Merchants are also the urban contractors who advocate for building Muskrat Falls and now Gull Island for the same reason. They don’t care about whether the province becomes financially viable; they merely care that the contracts keep coming. 

They do things like set up so-called independent oversight panels that aren’t independent at all. They create the illusion of oversight while appointing other friendly merchants to move the project through the approval processes. It’s a club, and for the most part we’re not in it. If you take issue with their lack of due diligence, you’re likely to be referred to as a naysayer.

Fear not, we’re told. This next big megaproject will finally get us there. We’ll have the revenue we need to pay for services and get out of debt. It will be different this time.

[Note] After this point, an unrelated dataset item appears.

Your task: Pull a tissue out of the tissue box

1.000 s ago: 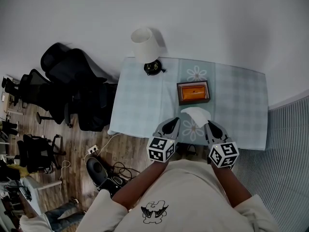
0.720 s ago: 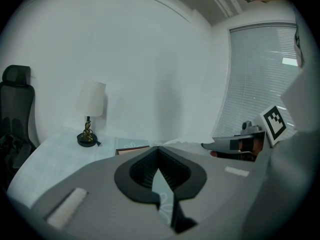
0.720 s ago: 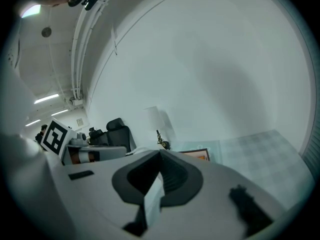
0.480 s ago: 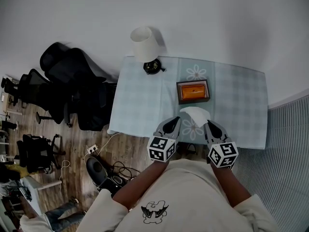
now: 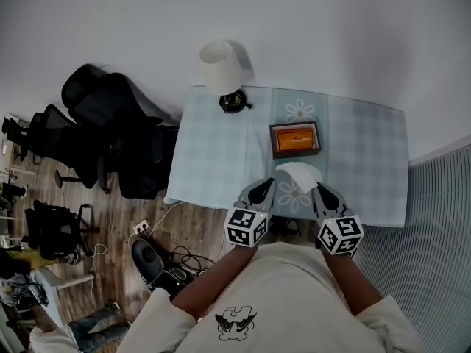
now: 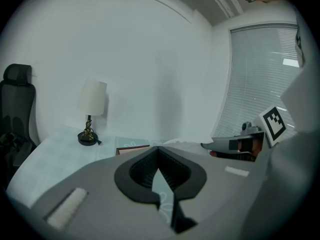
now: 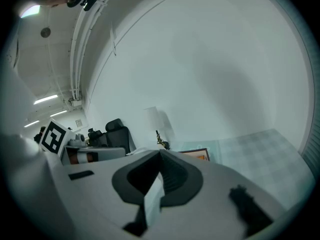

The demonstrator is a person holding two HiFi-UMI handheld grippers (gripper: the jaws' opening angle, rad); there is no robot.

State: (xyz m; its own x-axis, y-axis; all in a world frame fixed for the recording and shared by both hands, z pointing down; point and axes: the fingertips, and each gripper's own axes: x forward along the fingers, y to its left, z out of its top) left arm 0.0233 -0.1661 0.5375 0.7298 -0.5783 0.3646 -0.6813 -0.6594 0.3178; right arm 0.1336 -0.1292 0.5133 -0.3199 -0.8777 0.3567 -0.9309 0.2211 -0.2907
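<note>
The tissue box [image 5: 294,140], orange inside a dark frame, lies on the pale checked table [image 5: 213,153]; it also shows as a box [image 6: 131,147] past the left jaws. A white tissue [image 5: 298,172] hangs free of the box, between the box and the table's near edge. My right gripper [image 5: 318,188] is shut on the tissue, and in the right gripper view [image 7: 160,154] a white strip of tissue [image 7: 153,200] shows between its jaws. My left gripper [image 5: 268,183] is beside it to the left, apart from the tissue, its jaws [image 6: 159,149] shut on nothing.
A lamp [image 5: 223,70] with a white shade stands at the table's far left corner. Black office chairs [image 5: 110,123] crowd the floor to the left, with cables below the table's near edge. A white wall runs behind and slatted blinds [image 5: 441,219] to the right.
</note>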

It will not be long, of course, before we see once again that things weren’t quite as lucrative as we were told they would be, and our tax dollars will have to pay for our latest mistake. This is the story of the Newfoundland Railroad, Churchill Falls, Sprung Greenhouse, and Muskrat Falls. 

We have been suitably warned of the problems with the Churchill Falls MOU by Michael Willson. The Gull Island project is very important to mining interests, so we should not be surprised that Furey is joining the board of another mining company. Rare earth minerals are the next big thing as the world moves away from fossil fuels, but the merchant class also needs hydroelectricity to develop them. 

This is a plan to save the merchant class. It’s not a plan to save the planet and it’s not a plan to save us. If they were seriously interested in addressing climate change they would be considering public policy options around degrowth, which would reduce consumption and the cost of living. They would not be pursuing new oil projects, something that is also driven by the St. John’s merchant class. 

Education. Healthcare. High quality social services. These are the paths towards moving Newfoundland and Labrador into the global knowledge economy, as our leaders destroy the university and send our healthcare money to travel-nursing firms outside the province. Another extraction. But if we build our economy by elevating our own people, as many countries have done, who would the province’s merchant class extract from? 

Poor conflict-of-interest laws, lack of accountability, endless political donations from corporations, and a revolving door between politics and business. These are the protection mechanisms of the merchant class. If you wonder why nothing ever seems to work in this province, these are some of the reasons. Nothing will ever work if we continue to let them get away with it.

Author
Lori Lee Oates is a Teaching Assistant Professor in the Department of Sociology at Memorial University. Her research interests include the political economy of Newfoundland and Labrador, climate change, and colonial theory. Lori Lee is also the project lead for the SSHRC funded project “Cursed: How the Resource Curse Manifests in Newfoundland and Labrador.”